In case your problem is solved, please invest the time to post a follow-up with the information on how you solved it. Others can benefit from that.
------------------------------
Original Message:
Sent: Apr 11, 2024 11:29 AM
From: todd.friar
Subject: EAP-TLS 192-bit CNSA using ClearPass
Thank you Herman for the insight. To clarify the same client can authenticate using the same controller and ClearPass with a normal EAP-TLS service. Its only when trying EAP-TLS 192-bit it fails. Interesting info about MTU size, will definitely look further into that. As for the certificate the client cert is signed with the appropriate SHA384, ECC, etc. but the Sub CA and Root CA are not. They are standard SHA256RSA. I'm trying to get clarification if the entire chain needs to signed at SHA384. Thanks!
Original Message:
Sent: Apr 11, 2024 11:16 AM
From: Herman Robers
Subject: EAP-TLS 192-bit CNSA using ClearPass
The most common issue when implementing WPA3-Enterprise is that the key material in the certificate is not strong enough. Check this post for a reference.

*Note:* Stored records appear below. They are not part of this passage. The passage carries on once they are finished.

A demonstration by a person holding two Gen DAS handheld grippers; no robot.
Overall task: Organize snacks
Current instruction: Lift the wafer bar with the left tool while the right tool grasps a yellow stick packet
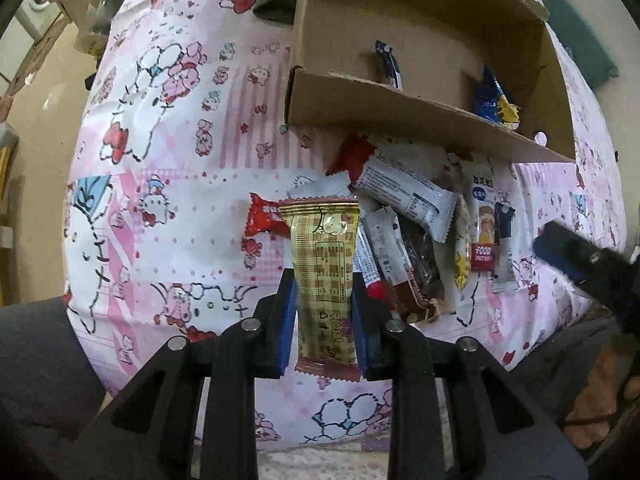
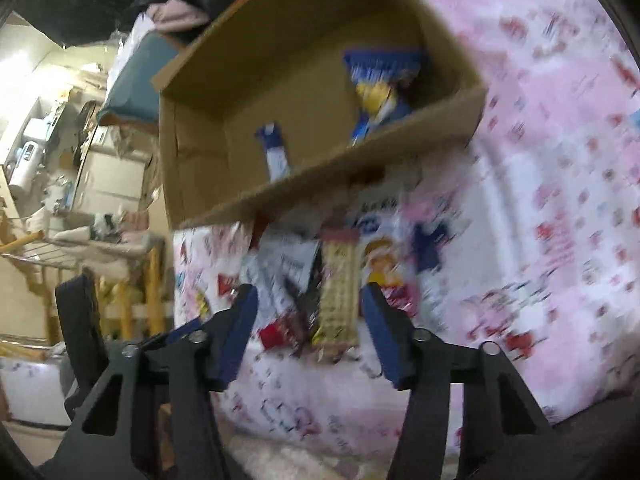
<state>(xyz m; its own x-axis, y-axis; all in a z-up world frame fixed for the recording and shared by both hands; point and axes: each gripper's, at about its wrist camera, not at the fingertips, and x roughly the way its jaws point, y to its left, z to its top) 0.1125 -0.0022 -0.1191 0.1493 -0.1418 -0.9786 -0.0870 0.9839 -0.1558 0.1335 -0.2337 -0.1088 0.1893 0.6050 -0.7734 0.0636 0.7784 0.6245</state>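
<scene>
Landmark: the cardboard box (image 1: 420, 120) stands open on the pink printed cloth (image 1: 180, 140); all places below are given relative to it.

Cardboard box: stiff walls, light, open at the top. It already holds a dark blue bar (image 1: 390, 66) and a blue and yellow packet (image 1: 494, 100), well apart from each other. The near wall is the edge any snack must clear on the way in.

Snack pile (image 1: 420, 232): a loose heap of wrapped bars and sachets on the cloth just in front of the box's near wall. Judged light, soft and crinkly, with slick film that slides over its neighbours. The pieces overlap, so lifting one may drag another.

Gold packet (image 1: 324, 272): lies at the left end of the pile, in front of the box's near left corner, long axis pointing toward the box. Judged light and slightly puffy; the film is glossy and likely slippery, and the contents may crush under a hard squeeze. Best hold: across the narrow width at mid-body, not on the flat crimped ends.

Left gripper (image 1: 324, 320): clenched on the gold packet, its blue pads pressing both long edges of the lower half.

Right gripper (image 2: 310, 320): jaws partly apart with no contact visible; it hovers over the middle of the pile in front of the near wall. This view is blurred, so which snack lies under it cannot be told.

Risk: a glossy wrapper gripped low may swing or slip during the lift over the near wall.
</scene>
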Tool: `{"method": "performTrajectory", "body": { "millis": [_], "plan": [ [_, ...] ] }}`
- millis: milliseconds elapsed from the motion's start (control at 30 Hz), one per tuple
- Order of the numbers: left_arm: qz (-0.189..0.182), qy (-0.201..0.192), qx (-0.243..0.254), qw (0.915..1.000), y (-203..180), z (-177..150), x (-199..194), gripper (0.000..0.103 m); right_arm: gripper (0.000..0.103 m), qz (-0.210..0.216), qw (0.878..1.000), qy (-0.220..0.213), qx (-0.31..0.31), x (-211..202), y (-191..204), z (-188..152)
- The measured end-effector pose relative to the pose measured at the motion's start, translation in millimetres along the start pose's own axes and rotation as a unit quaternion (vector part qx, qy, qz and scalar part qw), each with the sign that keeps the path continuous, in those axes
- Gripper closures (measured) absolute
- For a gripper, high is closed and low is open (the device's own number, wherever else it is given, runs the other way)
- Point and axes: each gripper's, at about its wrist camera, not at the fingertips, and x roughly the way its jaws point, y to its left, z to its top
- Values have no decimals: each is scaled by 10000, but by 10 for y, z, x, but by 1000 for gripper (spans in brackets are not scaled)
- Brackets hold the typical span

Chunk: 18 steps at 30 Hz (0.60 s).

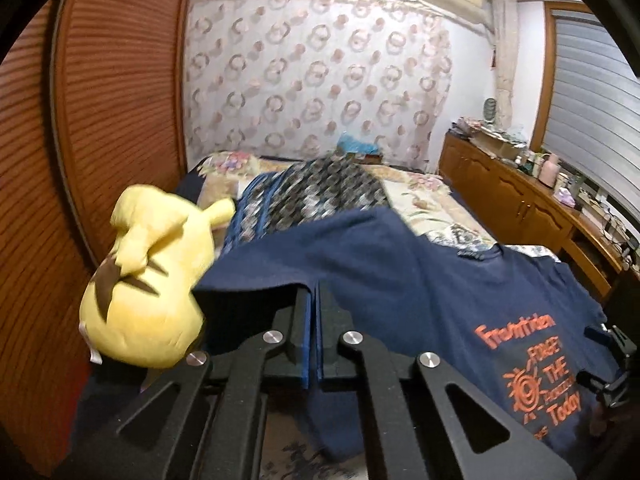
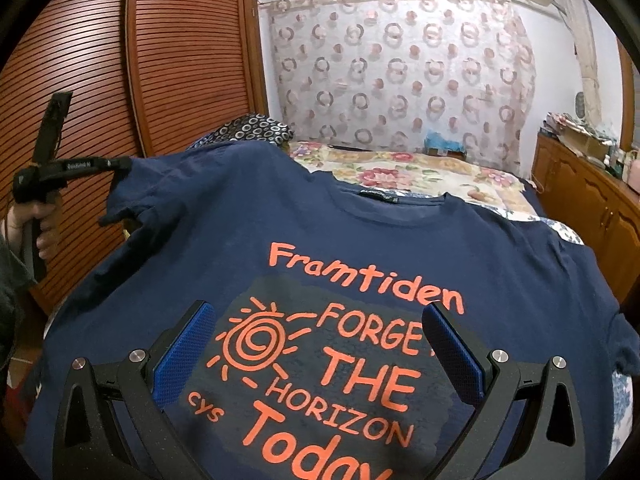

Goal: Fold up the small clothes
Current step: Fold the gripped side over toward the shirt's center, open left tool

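A navy T-shirt [image 2: 360, 224] with orange print lies front up across the bed. In the left wrist view my left gripper [image 1: 314, 292] is shut on a fold of the T-shirt [image 1: 400, 264] at its sleeve edge, and the cloth hangs over the fingertips. The right wrist view shows that left gripper [image 2: 124, 164] pinching the left sleeve, which is raised off the bed, with a person's hand [image 2: 40, 220] on its handle. My right gripper [image 2: 318, 340] is open over the printed chest, its blue pads [image 2: 184, 352] wide apart with nothing between them.
A yellow plush toy [image 1: 148, 280] lies at the bed's left beside a wooden louvred wardrobe [image 1: 100, 120]. A patterned bundle [image 1: 320, 188] sits behind the shirt on the floral bedspread [image 2: 400, 168]. A cluttered wooden sideboard [image 1: 520, 192] runs along the right.
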Motion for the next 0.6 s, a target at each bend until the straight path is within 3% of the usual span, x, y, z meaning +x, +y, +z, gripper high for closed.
{"method": "performTrajectory", "body": {
  "millis": [233, 433, 500, 567, 600],
  "plan": [
    [-429, -168, 501, 9977, -639, 379, 45, 101, 0, -119, 9998, -113, 129, -70, -61, 26],
    [-917, 43, 1077, 9899, -1354, 522, 212, 100, 0, -255, 9991, -186, 268, -127, -84, -28],
    [-906, 145, 1326, 9869, -1546, 485, 241, 78, 0, -288, 9989, -186, 324, -144, -70, -64],
    [-1024, 156, 1479, 9836, -1666, 425, 213, 64, 0, -302, 9988, -167, 359, -156, -40, -80],
    [-1086, 156, 1508, 9825, -1680, 402, 189, 63, 0, -324, 9987, -157, 358, -159, -25, -95]
  ]
}}
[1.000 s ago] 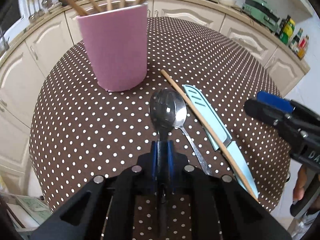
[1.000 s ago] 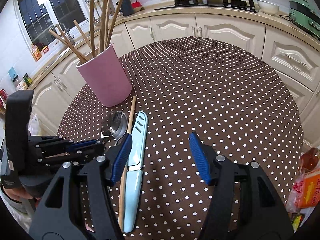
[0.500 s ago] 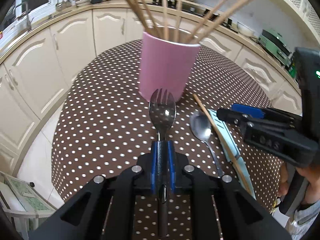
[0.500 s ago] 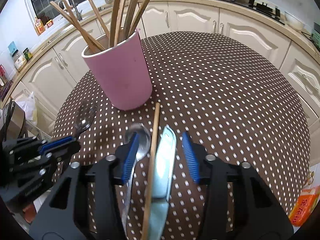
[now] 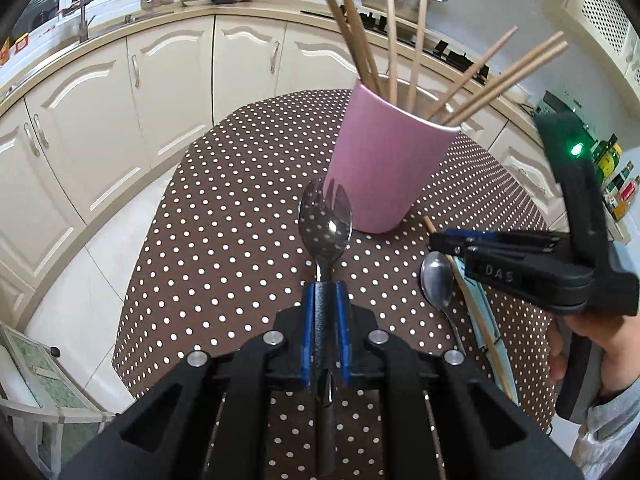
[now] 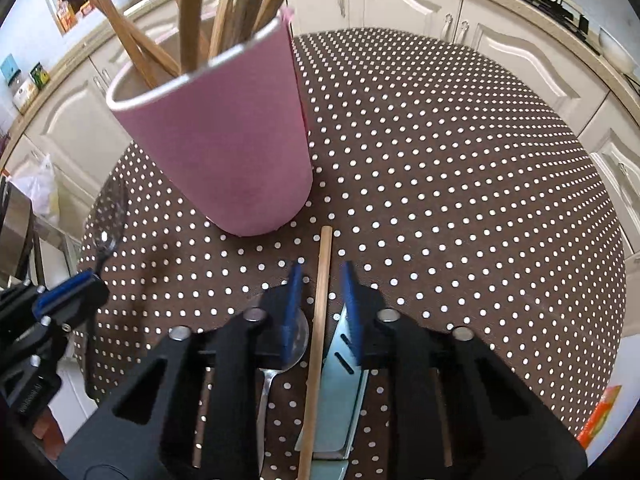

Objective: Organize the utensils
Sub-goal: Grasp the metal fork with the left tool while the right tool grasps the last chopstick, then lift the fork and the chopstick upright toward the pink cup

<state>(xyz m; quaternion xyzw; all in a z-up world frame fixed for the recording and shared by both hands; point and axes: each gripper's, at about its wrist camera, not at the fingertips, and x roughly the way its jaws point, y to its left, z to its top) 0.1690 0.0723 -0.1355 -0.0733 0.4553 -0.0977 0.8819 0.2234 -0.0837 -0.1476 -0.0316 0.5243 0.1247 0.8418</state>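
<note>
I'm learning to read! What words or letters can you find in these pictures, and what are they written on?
"DAS": raised letters on the side of the right gripper, seen from the left wrist camera.
Vertical print on the left gripper body, in the right wrist camera: too small and blurred to read.
Labels on the bottles and boxes on the counter: too small to read.

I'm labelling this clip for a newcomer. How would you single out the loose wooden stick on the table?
Find the tall pink cup of wooden sticks on the brown polka-dot tablecloth. Just in front of it three utensils lie side by side. The loose wooden chopstick is the middle one, between a metal spoon and a pale blue knife, straddled by the right gripper.
</note>
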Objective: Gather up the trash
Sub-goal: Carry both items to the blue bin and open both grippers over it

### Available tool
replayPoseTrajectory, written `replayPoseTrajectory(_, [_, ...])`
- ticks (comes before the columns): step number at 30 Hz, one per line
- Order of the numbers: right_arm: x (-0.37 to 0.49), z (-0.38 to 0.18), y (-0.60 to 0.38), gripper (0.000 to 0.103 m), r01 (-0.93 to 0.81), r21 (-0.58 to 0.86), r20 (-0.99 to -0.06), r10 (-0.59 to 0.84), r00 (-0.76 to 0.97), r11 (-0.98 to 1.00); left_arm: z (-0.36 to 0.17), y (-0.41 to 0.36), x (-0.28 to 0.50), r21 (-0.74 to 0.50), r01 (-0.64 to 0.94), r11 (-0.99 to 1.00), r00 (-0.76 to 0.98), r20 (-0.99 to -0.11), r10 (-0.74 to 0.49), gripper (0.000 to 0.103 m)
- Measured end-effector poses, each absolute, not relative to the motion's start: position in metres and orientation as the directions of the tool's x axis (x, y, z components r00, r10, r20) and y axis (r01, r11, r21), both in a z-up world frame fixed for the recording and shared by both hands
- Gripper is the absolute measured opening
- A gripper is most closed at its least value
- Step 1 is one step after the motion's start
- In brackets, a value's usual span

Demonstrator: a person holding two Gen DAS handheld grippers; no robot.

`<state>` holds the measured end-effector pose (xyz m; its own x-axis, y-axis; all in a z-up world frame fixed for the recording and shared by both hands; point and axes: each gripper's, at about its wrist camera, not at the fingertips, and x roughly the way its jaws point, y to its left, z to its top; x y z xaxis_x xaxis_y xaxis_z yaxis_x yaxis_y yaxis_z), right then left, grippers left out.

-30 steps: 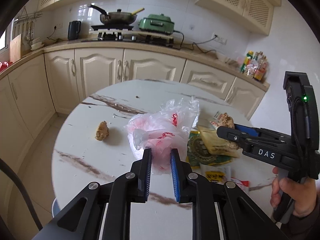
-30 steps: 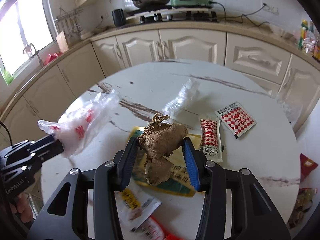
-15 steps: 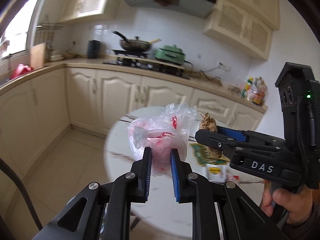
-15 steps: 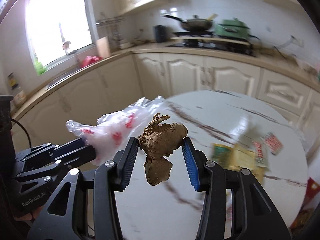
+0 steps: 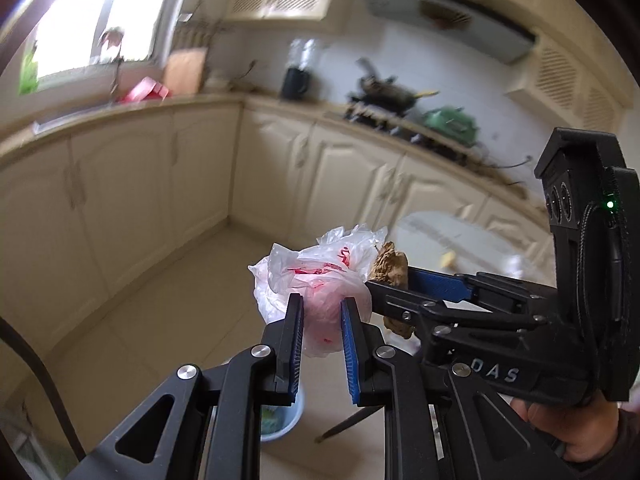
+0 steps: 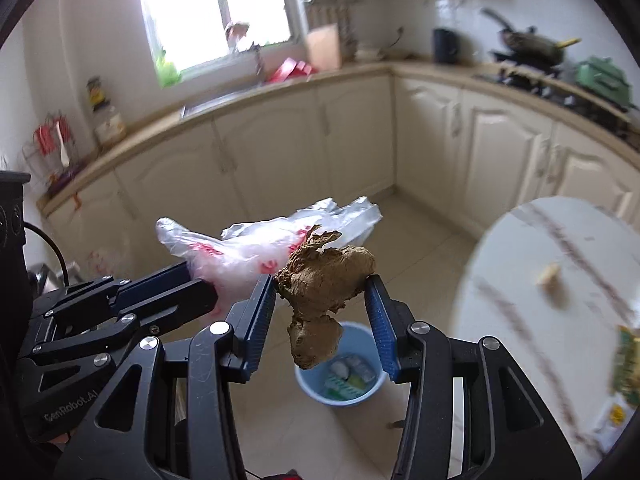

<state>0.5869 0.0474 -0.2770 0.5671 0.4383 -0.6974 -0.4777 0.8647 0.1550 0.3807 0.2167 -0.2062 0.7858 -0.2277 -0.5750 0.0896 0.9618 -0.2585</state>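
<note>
My left gripper (image 5: 321, 312) is shut on a crumpled clear plastic bag with red print (image 5: 316, 276) and holds it in the air over the floor. My right gripper (image 6: 320, 296) is shut on a brown knobbly ginger root (image 6: 324, 284). The two grippers are side by side; the ginger (image 5: 390, 266) shows just right of the bag in the left wrist view, and the bag (image 6: 248, 248) shows left of the ginger in the right wrist view. A light blue trash bin (image 6: 340, 368) with some litter inside stands on the floor below the ginger; it also shows under my left fingers (image 5: 280, 420).
The round white marble table (image 6: 520, 288) is at the right with a small ginger piece (image 6: 550, 274) and wrappers (image 6: 624, 364) on it. Cream kitchen cabinets (image 6: 280, 152) run along the walls. Tiled floor (image 5: 180, 300) lies between them.
Both grippers have swung left, away from the table, carrying the bag and the ginger. The blue bin on the floor has come into view below them.
</note>
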Motion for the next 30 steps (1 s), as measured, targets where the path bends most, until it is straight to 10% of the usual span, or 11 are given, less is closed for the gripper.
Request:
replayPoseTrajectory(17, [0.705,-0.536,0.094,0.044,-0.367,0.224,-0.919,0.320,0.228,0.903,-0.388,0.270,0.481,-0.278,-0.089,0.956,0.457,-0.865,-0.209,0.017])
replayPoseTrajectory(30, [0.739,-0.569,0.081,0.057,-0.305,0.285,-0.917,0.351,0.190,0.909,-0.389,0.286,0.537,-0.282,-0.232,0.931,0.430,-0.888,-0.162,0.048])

However that is for clients that authenticate. If I read your description correct, it works with same client and same ClearPass on other wireless, but not with this Cisco controller?
One other issue with EAP-TLS and increasing key sizes (as required by WPA3), is that the EAP Packets while carrying the Client certificate become to big and exceed the MTU somewhere in the path between the AP and ClearPass. It may be that the client does respond to the access-challenge, but that is with the client certificate and that packet is lost somewhere in the path. That would be something to further investigate. If that is the case, either make sure all network components support jumbo frames (including the vSwitch when using VMWare to run ClearPass on), or switch to RadSec which in addition to proper security uses TCP and avoids the MTU issue in that way.
Hope this helps, or with this in mind you may share some additional relevant information about your deployment.
------------------------------
Herman Robers
------------------------
If you have urgent issues, always contact your Aruba partner, distributor, or Aruba TAC Support. Check https://www.arubanetworks.com/support-services/contact-support/ for how to contact Aruba TAC. Any opinions expressed here are solely my own and not necessarily that of Hewlett Packard Enterprise or Aruba Networks.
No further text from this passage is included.